During the technical period the orchestra pit came to resemble a NASA control room, with dozens of flat-screen computer monitors used by everyone from the sound designer to the assistant stage manager. The lobby was even more chaotic, as technical workers hoisted equipment in and out of the theater. Backstage, people were tucked into rooms throughout a honeycomblike lair; in one, scores of wigs, made out of Lycra and human hair, sat atop fake heads; in another, just off stage right, Mr. Hensley was having his ape makeup applied.
Mr. Crowley acknowledged that overseeing all these diverse elements has been a challenge. "I've become more patient than Mother Teresa," he said. "And she wanted to direct as well."
ON the night of March 24, a sell-out crowd — the entire creative team, Disney executives, and more than a few Internet spies — gave the theater the buzz of an opening night. In the cleaned-up lobby, souvenirs were selling briskly.
Holding a wireless microphone, Mr. Schumacher addressed the audience: "A lot of you are that curious breed," he said. "Freaks of the first preview, welcome."

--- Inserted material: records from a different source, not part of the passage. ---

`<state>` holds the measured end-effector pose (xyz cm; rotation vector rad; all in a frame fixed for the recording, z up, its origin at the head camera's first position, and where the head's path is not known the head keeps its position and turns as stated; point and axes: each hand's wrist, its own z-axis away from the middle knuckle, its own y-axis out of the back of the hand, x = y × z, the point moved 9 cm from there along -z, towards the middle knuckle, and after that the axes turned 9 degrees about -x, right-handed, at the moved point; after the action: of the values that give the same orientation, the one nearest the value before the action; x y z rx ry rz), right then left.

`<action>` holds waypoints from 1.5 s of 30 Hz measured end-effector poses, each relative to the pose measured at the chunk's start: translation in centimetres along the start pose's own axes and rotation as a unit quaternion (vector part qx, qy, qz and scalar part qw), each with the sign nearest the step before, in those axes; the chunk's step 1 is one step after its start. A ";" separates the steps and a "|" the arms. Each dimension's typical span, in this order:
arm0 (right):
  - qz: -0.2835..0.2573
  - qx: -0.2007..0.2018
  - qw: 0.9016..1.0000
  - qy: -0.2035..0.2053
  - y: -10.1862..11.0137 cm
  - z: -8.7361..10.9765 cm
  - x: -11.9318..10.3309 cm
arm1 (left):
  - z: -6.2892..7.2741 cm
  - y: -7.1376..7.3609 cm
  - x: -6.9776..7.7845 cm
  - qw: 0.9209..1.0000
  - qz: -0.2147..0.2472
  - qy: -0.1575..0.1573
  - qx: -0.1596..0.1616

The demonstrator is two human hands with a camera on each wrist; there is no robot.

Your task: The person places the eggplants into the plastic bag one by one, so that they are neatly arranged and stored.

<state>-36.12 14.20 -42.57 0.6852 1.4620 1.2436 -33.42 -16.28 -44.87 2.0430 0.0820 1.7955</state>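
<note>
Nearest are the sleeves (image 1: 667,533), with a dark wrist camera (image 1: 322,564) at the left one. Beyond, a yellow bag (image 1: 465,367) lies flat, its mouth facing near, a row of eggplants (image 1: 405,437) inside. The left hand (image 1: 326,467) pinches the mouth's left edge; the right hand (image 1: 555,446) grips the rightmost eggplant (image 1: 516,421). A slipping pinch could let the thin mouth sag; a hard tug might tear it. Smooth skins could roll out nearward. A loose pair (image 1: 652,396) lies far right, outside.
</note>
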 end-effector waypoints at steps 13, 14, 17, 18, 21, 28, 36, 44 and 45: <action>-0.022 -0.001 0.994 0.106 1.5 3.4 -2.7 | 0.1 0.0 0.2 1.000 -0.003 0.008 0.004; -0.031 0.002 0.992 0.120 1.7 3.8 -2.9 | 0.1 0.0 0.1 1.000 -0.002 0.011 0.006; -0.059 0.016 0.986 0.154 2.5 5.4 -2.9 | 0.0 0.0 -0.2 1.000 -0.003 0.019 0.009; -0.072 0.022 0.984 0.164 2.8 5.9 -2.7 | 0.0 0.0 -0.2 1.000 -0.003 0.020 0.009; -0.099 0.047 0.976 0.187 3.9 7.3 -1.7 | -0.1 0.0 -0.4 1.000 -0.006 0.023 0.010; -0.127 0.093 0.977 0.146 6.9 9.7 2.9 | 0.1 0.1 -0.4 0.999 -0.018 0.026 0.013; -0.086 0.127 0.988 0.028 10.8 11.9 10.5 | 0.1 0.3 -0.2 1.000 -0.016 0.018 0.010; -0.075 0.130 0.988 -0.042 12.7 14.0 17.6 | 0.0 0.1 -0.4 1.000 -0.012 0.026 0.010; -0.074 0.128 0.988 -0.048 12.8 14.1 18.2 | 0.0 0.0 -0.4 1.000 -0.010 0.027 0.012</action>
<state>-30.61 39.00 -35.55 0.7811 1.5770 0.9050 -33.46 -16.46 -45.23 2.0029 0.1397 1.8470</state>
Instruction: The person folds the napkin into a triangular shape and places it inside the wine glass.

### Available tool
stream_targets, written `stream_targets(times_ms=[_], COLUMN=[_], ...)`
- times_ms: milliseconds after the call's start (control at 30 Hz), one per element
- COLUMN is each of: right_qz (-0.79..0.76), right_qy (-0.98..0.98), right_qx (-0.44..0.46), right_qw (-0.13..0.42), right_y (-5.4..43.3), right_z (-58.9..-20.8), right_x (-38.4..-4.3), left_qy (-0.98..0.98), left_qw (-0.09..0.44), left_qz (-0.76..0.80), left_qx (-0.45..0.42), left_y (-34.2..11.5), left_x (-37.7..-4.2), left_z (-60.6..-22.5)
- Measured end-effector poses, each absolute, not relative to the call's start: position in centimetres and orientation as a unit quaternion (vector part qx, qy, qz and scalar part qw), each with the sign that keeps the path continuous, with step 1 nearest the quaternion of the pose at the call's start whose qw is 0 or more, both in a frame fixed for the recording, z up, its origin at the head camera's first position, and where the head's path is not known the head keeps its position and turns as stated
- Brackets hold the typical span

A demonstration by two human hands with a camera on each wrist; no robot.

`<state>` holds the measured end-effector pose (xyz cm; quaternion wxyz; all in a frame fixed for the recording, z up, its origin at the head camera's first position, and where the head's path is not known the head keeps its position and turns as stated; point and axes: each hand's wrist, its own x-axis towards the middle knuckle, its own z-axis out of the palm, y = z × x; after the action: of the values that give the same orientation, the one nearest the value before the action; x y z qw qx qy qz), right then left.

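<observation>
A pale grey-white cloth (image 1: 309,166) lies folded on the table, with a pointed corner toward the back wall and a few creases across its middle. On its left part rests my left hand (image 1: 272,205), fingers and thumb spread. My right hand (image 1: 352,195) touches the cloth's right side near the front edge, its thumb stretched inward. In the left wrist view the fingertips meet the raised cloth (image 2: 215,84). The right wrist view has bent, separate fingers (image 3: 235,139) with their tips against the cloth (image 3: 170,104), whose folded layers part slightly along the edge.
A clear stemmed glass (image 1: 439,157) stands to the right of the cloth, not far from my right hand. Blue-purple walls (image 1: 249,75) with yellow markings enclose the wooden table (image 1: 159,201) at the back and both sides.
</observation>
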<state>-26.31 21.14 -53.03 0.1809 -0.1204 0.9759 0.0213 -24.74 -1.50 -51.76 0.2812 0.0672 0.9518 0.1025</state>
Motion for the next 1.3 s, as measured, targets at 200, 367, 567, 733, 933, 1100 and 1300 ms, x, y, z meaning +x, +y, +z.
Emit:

The opening image — an elegant blue map of Africa — was projected on the stage, and a elaborate soundscape (seagulls, waves, a groaning ship) filled the theater. And then, with a clap of thunder and a flash of artificial lightning, the hall went dark and the first act began.
The show ran almost three hours, including a 30-minute intermission, which was significantly longer than the creative team hoped eventually to make it. But there was flying, singing, ballads and apes. And at the end some of the audience stood for an ovation.
Since then, Mr. Shumacher said, there have been cuts, and not a few. Four minutes are gone from Jane's first scene — a fantasia involving a giant spider and a half-dozen upside-down actors — and two scenes have been combined into one in the second act.
Ticket sales have been strong, with a reported advance of nearly $20 million, or about as much as the show is estimated to have cost. Mr. Crowley, meanwhile, continues to watch the show nightly, often changing seats at intermission, and changing the show afterwards, consulting with a creative team who all will soon face the critics.
Does he think they'll have kind words?
"I expect words, period," he said. "And a lot of them."